- WHAT NEEDS TO BE DONE -
The following data has a line with "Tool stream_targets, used" and a line with "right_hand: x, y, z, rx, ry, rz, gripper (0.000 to". Write out exactly those lines and all the lines between them.

##########

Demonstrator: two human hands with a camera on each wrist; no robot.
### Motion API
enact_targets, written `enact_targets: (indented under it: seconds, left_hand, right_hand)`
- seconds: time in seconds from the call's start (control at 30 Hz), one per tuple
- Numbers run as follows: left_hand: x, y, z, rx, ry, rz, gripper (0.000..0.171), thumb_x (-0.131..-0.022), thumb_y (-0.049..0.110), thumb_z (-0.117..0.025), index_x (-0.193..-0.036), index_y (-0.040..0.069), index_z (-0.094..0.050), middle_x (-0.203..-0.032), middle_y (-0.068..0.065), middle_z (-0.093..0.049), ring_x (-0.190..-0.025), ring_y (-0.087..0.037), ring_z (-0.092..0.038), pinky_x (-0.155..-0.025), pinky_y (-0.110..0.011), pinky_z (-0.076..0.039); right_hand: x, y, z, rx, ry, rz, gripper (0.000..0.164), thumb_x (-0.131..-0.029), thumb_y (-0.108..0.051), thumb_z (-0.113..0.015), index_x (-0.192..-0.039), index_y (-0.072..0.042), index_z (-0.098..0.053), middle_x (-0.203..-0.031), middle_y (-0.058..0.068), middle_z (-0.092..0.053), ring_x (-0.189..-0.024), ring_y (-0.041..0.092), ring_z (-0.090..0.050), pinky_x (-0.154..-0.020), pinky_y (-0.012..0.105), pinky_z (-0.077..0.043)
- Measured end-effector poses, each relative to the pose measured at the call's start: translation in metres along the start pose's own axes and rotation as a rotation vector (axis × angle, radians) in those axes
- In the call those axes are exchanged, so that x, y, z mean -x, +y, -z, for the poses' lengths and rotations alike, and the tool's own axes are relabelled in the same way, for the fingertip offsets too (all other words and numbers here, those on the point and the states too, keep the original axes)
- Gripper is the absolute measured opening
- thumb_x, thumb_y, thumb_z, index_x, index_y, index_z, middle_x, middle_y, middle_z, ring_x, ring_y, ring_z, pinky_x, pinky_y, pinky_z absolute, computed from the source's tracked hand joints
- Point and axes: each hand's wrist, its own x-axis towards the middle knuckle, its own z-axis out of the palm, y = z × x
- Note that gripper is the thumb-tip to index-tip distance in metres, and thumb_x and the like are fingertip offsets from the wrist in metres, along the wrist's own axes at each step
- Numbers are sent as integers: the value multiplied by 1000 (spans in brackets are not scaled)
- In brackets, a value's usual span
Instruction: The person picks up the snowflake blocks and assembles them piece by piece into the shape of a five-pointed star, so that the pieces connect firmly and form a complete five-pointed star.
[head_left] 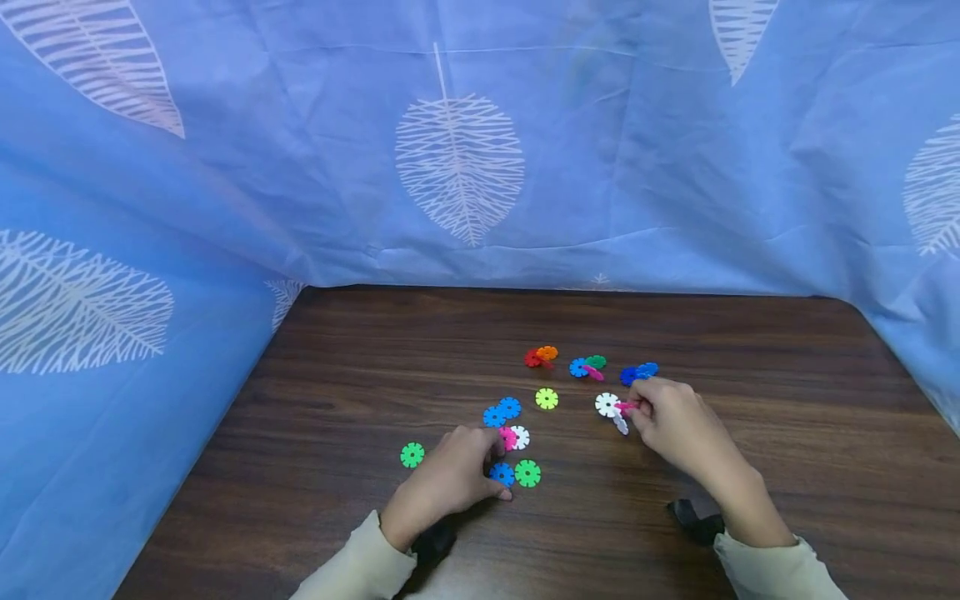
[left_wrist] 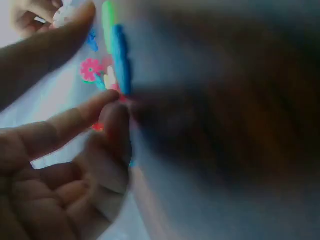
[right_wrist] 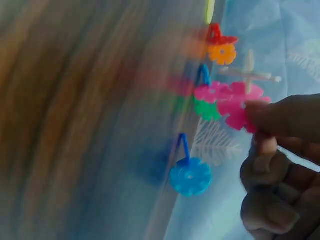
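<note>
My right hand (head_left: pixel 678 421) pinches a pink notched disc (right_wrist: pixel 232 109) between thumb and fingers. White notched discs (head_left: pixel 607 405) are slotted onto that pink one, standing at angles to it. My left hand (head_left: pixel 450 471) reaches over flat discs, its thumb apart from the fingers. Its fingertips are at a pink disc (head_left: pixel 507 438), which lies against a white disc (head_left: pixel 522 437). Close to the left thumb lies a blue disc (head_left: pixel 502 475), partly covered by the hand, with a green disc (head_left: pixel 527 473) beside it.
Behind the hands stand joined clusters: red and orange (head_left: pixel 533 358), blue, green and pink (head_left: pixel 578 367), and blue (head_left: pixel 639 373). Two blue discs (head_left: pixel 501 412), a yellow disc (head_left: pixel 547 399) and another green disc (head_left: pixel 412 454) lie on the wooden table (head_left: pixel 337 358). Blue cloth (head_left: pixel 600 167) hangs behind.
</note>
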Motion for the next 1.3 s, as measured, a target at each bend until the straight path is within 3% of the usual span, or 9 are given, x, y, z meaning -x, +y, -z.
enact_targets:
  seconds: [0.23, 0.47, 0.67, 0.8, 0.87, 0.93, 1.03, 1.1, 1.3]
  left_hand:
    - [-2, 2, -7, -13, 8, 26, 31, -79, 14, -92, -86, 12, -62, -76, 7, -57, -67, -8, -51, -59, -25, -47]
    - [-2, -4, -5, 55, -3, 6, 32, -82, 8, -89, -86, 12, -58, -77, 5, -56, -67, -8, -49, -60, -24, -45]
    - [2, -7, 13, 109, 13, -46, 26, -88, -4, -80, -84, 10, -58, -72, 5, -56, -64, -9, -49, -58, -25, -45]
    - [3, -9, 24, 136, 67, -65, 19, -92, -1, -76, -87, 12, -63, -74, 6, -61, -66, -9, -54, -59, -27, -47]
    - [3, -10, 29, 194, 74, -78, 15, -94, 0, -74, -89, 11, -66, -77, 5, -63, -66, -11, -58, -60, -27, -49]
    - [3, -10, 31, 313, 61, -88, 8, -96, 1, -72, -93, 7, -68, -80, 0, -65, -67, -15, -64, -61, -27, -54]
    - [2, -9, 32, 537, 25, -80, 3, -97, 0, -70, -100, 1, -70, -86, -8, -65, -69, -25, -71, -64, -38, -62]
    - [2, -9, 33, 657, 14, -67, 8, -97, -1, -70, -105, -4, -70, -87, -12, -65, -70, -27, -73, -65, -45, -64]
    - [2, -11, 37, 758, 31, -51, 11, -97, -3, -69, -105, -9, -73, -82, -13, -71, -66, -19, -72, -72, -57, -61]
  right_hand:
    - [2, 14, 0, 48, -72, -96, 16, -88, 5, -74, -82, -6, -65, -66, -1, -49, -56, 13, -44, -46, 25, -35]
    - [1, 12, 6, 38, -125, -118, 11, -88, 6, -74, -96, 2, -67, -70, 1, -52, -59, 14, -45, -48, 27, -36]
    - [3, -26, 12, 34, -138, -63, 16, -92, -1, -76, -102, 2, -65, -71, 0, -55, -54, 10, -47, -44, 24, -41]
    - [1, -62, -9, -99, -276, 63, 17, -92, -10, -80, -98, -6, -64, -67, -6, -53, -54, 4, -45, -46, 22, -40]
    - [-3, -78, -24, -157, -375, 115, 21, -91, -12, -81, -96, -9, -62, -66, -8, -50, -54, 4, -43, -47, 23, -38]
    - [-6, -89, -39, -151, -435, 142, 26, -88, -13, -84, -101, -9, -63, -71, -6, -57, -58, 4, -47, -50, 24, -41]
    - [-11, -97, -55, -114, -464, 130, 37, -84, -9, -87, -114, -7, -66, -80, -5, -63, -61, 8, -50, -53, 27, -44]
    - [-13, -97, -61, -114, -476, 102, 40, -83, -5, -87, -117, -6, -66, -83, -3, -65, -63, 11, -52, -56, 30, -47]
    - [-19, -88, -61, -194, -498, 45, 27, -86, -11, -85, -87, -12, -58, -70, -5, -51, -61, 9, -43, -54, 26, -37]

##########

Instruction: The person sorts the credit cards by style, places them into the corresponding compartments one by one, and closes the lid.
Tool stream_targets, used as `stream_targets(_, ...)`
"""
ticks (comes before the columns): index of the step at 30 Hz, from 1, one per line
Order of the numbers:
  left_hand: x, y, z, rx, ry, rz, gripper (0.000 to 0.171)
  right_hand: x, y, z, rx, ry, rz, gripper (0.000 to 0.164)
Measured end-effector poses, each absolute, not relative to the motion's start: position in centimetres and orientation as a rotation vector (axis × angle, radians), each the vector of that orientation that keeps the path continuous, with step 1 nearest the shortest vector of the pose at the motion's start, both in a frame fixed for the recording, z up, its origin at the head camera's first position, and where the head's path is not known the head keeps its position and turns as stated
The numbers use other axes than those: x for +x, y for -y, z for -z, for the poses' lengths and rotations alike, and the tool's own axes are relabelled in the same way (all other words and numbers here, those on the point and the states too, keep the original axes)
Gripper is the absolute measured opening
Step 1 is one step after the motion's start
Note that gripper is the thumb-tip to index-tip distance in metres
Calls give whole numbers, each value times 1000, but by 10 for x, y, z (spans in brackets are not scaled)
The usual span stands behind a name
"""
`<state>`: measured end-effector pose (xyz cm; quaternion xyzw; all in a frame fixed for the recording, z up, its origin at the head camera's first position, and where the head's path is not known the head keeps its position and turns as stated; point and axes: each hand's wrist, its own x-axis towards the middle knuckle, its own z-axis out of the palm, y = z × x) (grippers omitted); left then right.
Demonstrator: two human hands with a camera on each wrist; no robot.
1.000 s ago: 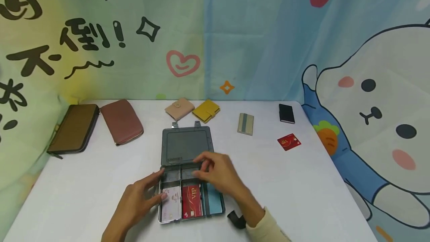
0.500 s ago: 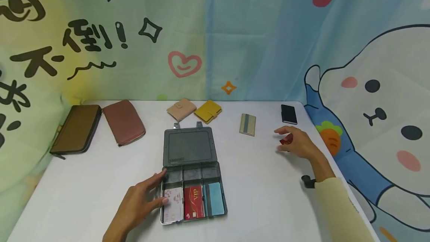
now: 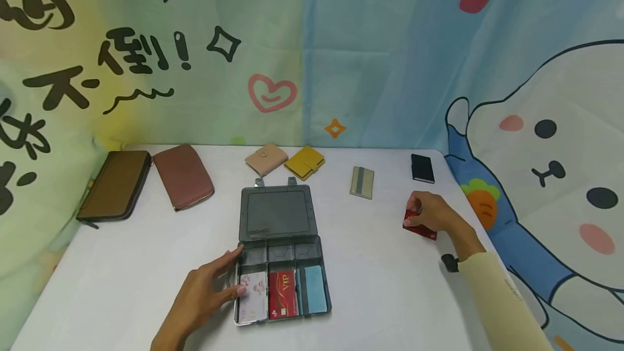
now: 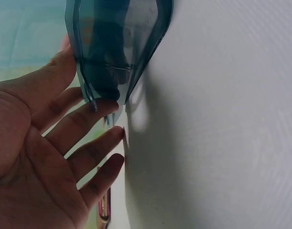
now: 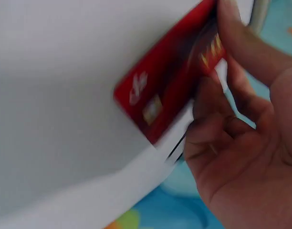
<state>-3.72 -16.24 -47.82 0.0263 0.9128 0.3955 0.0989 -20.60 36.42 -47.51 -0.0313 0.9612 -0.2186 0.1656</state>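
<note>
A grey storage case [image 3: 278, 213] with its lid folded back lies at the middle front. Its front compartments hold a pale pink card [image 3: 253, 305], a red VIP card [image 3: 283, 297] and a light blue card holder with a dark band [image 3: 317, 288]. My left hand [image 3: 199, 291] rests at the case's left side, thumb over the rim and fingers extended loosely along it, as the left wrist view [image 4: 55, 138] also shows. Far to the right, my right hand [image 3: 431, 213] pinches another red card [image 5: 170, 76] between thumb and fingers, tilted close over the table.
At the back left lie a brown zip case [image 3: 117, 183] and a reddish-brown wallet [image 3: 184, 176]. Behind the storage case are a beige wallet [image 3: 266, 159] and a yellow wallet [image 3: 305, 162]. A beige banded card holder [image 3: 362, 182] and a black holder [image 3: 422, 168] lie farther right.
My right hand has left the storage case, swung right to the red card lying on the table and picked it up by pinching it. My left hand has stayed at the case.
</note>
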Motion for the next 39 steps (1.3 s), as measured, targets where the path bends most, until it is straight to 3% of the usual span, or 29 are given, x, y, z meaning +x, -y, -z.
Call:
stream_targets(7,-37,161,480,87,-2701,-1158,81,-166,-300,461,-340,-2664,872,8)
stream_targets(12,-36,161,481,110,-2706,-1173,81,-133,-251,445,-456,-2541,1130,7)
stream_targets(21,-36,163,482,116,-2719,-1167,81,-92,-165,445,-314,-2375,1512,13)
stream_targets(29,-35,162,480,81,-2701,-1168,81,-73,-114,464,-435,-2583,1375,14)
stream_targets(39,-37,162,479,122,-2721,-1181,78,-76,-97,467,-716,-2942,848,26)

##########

- WRITTEN SOLUTION -
Tool stream_targets, used as `stream_targets(_, ...)`
"""
ticks (comes before the columns): index of the step at 30 Hz, from 1, one per line
Order of the numbers:
  left_hand: x, y, z, rx, ry, rz, gripper (0.000 to 0.171)
  right_hand: x, y, z, rx, ry, rz, gripper (0.000 to 0.164)

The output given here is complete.